They asked me to fill out a feedback form about how well they had helped me today. I declined.
I cried as I walked to the bus stop. I cried as I bussed home. I cried as I walked up the stairs to my apartment and I cried as I walked in the door. This low-level crying was all I could do to keep from collapsing into uncontrollable sobs. Only when I reached my boyfriend’s arms did I let it all out. I told him everything and then I called several of my best friends and I told them the story again. I didn’t really stop crying for several hours, hoping each re-tellings would relieve the sensation that the foundation of my Self had cracked. At some point, I vaguely realized that the appointment had been traumatic and that I now had a new trauma to heal from on top of my already longer than average list.
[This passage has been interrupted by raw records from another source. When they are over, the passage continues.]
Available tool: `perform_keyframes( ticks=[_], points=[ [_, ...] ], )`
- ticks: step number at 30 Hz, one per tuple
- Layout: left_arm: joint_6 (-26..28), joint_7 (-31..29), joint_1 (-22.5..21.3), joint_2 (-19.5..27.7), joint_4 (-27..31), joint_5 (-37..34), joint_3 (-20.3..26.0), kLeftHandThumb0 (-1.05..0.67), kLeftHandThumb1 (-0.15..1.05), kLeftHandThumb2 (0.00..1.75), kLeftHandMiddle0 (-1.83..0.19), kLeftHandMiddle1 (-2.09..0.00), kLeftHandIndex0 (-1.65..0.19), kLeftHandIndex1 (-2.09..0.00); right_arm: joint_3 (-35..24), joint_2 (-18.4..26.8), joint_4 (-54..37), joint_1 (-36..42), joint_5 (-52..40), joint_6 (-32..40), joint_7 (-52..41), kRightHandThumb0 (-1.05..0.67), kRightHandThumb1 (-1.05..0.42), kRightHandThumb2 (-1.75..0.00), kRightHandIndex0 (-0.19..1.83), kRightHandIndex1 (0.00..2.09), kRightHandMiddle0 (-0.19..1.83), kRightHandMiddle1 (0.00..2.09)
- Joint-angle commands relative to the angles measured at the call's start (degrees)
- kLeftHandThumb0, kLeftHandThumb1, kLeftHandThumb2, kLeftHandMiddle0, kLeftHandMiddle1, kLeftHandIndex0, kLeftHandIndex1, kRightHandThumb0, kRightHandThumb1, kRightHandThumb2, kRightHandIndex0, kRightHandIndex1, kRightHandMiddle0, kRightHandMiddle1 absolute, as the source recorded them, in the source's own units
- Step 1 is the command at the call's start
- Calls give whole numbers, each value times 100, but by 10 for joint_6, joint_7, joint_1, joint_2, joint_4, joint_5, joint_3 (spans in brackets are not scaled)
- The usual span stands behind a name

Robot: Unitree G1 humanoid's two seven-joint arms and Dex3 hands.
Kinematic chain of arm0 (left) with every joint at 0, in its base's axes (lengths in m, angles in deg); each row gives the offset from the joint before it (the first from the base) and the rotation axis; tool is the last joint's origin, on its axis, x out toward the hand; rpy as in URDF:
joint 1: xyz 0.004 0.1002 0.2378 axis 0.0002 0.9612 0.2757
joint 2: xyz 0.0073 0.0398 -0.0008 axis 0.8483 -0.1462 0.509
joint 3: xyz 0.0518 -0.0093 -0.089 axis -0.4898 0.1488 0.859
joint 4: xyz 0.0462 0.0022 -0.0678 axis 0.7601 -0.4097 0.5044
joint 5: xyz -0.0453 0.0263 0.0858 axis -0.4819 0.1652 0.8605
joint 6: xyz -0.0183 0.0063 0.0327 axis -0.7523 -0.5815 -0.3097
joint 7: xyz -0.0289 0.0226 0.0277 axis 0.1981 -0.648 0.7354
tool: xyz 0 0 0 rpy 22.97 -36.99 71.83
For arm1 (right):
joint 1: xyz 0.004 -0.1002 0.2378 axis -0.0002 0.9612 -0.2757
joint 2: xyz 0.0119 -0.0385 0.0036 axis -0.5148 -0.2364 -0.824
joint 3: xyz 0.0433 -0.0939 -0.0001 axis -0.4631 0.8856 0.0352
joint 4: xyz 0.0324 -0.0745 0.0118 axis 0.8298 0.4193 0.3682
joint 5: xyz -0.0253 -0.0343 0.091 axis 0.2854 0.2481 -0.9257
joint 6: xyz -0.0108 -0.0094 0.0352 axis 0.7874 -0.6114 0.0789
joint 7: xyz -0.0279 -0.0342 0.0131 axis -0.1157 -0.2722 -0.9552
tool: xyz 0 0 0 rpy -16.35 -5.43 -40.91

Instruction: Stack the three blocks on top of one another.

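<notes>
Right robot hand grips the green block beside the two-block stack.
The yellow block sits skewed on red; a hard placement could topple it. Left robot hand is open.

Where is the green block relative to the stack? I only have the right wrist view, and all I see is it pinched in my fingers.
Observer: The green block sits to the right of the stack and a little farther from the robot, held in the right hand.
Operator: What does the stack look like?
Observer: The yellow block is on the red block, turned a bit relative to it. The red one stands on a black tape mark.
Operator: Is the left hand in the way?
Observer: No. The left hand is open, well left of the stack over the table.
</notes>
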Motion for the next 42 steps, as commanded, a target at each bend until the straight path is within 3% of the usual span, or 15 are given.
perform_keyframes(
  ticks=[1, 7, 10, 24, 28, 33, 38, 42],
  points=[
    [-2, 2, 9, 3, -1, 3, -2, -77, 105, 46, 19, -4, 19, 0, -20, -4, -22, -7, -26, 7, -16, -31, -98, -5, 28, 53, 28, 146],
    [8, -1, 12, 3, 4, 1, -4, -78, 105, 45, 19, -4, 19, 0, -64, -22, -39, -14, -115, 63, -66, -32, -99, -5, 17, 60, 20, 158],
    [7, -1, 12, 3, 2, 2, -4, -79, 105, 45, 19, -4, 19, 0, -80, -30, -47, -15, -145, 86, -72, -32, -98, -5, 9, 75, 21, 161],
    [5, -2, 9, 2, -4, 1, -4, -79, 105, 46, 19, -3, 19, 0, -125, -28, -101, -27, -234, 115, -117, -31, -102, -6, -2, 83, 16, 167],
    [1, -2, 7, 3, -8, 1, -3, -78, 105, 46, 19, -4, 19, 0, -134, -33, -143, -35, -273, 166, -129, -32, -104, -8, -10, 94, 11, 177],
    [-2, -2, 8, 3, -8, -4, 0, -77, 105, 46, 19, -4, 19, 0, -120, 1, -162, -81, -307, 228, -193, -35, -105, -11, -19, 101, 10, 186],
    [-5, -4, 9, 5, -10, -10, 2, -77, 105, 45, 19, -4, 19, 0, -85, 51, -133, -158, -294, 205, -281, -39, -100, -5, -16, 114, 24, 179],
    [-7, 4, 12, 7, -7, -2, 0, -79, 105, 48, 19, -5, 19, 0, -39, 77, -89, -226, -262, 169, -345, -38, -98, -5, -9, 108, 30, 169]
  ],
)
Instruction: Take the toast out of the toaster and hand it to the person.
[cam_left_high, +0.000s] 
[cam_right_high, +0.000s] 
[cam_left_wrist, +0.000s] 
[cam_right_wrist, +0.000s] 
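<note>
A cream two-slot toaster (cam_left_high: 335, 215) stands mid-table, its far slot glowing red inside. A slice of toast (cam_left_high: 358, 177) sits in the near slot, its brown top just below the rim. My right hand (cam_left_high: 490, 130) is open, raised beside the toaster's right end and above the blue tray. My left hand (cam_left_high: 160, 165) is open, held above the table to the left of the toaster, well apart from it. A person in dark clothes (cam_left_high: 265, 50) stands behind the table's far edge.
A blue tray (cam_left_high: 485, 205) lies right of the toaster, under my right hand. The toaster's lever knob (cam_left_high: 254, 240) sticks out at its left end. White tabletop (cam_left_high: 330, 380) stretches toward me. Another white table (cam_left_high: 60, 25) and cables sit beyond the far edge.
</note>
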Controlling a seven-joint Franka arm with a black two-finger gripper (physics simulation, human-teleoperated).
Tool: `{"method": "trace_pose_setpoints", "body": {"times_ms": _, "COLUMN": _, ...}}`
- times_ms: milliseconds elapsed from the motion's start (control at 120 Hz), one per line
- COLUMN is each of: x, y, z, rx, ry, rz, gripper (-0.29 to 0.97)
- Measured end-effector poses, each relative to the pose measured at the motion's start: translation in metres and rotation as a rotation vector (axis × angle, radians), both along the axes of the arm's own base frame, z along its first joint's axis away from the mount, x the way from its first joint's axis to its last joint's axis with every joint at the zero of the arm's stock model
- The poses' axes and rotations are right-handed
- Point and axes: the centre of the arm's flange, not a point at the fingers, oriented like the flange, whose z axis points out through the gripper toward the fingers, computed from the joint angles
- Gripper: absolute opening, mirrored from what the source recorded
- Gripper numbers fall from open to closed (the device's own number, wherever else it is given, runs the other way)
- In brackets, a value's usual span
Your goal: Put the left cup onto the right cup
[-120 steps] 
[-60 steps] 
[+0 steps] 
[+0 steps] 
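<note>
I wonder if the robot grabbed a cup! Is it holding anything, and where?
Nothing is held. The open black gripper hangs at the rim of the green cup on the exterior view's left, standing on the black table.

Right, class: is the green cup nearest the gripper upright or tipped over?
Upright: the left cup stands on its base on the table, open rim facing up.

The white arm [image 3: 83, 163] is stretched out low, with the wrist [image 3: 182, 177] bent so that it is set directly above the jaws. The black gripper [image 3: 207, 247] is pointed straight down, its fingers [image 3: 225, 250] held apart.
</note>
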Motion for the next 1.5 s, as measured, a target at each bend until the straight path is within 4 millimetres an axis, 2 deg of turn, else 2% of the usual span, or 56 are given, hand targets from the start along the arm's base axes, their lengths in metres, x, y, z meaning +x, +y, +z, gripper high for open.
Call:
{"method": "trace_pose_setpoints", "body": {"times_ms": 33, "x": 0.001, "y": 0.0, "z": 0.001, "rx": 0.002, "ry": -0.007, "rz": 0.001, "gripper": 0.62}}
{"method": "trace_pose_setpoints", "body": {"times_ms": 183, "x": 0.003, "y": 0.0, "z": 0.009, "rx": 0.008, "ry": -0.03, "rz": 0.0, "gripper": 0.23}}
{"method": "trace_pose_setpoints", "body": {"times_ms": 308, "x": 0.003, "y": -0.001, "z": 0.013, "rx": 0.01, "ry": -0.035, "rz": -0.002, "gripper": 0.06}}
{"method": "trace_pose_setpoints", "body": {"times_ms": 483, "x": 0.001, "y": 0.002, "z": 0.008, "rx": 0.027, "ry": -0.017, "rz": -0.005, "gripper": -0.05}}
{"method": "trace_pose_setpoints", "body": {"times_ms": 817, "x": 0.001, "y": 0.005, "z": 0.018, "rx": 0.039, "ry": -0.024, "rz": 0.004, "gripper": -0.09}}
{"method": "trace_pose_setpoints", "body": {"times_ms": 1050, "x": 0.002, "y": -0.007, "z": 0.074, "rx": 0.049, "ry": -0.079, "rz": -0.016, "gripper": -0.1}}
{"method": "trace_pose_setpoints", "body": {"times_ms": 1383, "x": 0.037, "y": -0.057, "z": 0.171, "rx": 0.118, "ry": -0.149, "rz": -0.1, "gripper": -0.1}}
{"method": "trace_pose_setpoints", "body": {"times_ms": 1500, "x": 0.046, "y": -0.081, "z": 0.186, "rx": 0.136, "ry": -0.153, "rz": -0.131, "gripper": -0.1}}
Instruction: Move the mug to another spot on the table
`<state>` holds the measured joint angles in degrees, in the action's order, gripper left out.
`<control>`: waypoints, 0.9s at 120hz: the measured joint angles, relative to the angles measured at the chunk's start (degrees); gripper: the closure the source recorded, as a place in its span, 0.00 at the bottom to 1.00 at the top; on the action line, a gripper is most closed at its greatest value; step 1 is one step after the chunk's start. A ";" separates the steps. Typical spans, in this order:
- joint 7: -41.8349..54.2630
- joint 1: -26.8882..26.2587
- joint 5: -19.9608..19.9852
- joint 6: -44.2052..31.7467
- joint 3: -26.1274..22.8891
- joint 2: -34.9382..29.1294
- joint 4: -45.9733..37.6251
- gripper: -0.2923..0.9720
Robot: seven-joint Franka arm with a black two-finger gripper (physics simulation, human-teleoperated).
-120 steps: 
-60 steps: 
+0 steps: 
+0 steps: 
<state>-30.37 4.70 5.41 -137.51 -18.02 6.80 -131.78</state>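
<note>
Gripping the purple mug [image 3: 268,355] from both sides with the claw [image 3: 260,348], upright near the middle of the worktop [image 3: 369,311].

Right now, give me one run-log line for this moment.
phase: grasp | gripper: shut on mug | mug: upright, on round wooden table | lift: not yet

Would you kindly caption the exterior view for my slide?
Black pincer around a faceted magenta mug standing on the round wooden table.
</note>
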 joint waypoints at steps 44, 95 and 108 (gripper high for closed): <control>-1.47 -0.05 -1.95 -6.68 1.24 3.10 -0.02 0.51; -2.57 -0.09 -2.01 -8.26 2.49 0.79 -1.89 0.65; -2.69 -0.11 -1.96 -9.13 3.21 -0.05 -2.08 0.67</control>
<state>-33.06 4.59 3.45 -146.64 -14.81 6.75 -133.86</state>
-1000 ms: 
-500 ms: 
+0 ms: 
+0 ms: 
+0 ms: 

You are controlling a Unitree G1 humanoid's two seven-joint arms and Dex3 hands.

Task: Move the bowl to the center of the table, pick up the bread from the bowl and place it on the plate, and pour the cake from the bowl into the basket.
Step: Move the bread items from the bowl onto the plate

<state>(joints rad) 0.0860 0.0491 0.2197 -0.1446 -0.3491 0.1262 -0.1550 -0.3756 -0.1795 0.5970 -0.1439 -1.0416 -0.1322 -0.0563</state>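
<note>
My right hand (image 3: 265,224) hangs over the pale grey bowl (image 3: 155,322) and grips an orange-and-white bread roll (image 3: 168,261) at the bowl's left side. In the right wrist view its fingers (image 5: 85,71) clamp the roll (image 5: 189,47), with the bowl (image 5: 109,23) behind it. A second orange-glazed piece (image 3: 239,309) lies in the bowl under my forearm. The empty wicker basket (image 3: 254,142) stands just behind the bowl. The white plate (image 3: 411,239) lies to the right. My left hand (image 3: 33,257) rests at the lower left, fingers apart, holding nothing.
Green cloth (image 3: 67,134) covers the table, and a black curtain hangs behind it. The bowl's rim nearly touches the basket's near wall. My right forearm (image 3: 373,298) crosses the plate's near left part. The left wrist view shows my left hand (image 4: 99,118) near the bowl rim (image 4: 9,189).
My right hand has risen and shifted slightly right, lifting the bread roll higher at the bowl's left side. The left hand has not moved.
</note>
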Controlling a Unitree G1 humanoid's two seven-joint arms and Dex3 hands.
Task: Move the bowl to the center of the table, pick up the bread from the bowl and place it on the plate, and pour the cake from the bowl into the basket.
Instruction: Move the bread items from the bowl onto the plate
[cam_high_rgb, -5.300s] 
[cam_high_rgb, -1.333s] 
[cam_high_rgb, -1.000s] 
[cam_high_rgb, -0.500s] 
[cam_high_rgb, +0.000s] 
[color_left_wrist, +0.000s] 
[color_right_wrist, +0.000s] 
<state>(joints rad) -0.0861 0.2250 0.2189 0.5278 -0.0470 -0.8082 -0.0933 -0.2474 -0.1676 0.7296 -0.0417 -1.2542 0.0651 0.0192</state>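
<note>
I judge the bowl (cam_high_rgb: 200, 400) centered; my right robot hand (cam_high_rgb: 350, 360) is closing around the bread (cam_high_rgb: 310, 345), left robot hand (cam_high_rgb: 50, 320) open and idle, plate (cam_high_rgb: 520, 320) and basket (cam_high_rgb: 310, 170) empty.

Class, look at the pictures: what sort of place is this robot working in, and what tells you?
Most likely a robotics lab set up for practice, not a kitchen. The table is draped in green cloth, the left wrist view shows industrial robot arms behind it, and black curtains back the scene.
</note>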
In the weeks that followed, I learned that my friends with chronic illness, chronic pain and disabilities have all been traumatized by doctors visits; practitioners doubting them, assuming mental illness and sending them to psychotherapists, ignoring their files and giving them medication they were allergic to, delaying crucial treatments due to incorrect diagnoses, invasive procedures without consent, over and over and over again. They had long lists of experiences like mine. This was just my first one.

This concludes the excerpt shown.